Curiously, the effects of risk-taking manifested only among female anoles—risk-taking males weren’t any more or less likely to survive. “That was very interesting to us,” Lapiedra says. “It suggests natural selection is a complex process that might be affecting only part of the population.” Losos adds, “We don’t have a particularly good explanation for it,” but some possibilities come to mind. Sexual dimorphism in the species is high, and males and females lead different lives: “Males are much more active and more visible than females, and spend a lot of their time displaying to each other and proclaiming, ‘This is my territory,’” he says. Males also have bright orange-red dewlaps that might make them perceptible to a predator; otherwise, the lizards’ brown skin blends in almost perfectly with branches. On the other hand, “Females have to lay their eggs in the ground, so that requires them to be on the ground in a way that males don’t have to be.”
Females were more likely to survive not just according to their behavior, but also their morphology: on predator-free islands, where the lizards spent more time on the ground, females with longer hind limbs that allowed them to run faster were more likely to survive. On predator islands, smaller females were more likely to survive. And on the predator islands, risk-aversion was a more important factor in survival than physical traits; on predator-free islands, the opposite was true. And the selection effects of behavior and morphology worked independently of each other: physical traits like limb size didn’t make the lizards more likely to take risks.

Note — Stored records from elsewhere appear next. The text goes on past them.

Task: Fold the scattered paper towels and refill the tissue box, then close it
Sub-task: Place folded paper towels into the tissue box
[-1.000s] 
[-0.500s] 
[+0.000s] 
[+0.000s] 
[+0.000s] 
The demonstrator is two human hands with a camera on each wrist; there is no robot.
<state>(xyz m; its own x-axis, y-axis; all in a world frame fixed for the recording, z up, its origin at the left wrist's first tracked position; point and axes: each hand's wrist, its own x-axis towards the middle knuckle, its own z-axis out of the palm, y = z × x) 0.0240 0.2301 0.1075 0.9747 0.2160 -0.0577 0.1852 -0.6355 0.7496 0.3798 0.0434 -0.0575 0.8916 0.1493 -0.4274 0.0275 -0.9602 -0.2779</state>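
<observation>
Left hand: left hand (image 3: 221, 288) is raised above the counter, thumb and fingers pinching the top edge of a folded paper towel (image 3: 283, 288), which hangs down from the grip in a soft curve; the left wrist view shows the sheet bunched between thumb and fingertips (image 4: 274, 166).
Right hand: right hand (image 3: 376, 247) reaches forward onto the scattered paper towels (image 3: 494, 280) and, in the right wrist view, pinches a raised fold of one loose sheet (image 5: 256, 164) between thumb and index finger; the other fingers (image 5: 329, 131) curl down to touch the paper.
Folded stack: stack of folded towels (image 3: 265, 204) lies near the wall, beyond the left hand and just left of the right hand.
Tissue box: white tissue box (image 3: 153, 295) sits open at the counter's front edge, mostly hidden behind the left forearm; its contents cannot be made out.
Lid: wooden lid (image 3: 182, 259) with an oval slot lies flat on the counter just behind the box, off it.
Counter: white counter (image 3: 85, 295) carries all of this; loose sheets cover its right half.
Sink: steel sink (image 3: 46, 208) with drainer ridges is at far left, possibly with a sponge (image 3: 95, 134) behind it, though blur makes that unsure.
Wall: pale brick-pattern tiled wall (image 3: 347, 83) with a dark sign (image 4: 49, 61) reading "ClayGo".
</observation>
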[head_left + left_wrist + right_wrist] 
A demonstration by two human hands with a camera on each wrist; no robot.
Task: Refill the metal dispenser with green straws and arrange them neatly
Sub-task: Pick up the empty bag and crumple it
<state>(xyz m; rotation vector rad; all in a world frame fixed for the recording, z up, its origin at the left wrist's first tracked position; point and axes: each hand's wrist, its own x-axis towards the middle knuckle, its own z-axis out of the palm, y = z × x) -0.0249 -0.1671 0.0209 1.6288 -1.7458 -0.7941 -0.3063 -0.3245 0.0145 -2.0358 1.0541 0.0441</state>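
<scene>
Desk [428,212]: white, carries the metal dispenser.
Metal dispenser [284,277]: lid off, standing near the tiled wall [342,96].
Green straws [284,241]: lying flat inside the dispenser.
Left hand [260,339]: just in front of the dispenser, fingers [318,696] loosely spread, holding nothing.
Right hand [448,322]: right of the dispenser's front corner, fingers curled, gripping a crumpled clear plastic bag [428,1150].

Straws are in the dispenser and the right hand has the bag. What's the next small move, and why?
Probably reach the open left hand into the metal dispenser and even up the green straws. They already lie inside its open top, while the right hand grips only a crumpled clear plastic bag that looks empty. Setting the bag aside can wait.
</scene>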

That result, Losos says, suggests that the interaction between animals’ behavior and physical traits is more complicated than the theory has allowed: “Animal behavior and morphology can be selected on at the same time, and their relative strength depends on many conditions in the environment.”
The paper builds on Losos’s decades-long work on anoles, a group of lizards that are a common subject for the study of evolution because “there are 400 species of them, which is the largest genus of reptiles that exists,” he explains. “My career has been spent studying why this group is so diverse and how particular species adapt to the environment where they live.” His past research has shown that anoles move up to higher vegetation in the presence of predators, which provides the basis for the current study. The lizards, he says, are an ideal subject for scholars “who want to take a broad, integrative approach by studying different aspects of the same organism.”
Natural selection isn’t the same thing as evolution: the study suggests anoles were selected according to their risk-taking, but because the experiment took place within one generation, it’s too early to tell whether that behavior can be genetically transmitted. “A baby lizard that gets scared by a bird right after it hatches out of its egg might be risk-averse” for the rest of its life, Losos says. “You can have individual differences that might not be the result of genes, but of environment.” Lapiedra is now at work on studies of the offspring of the same anoles, to learn whether changes in risk-taking “are actually evolutionary, or whether they’re a consequence of plasticity in behavior.”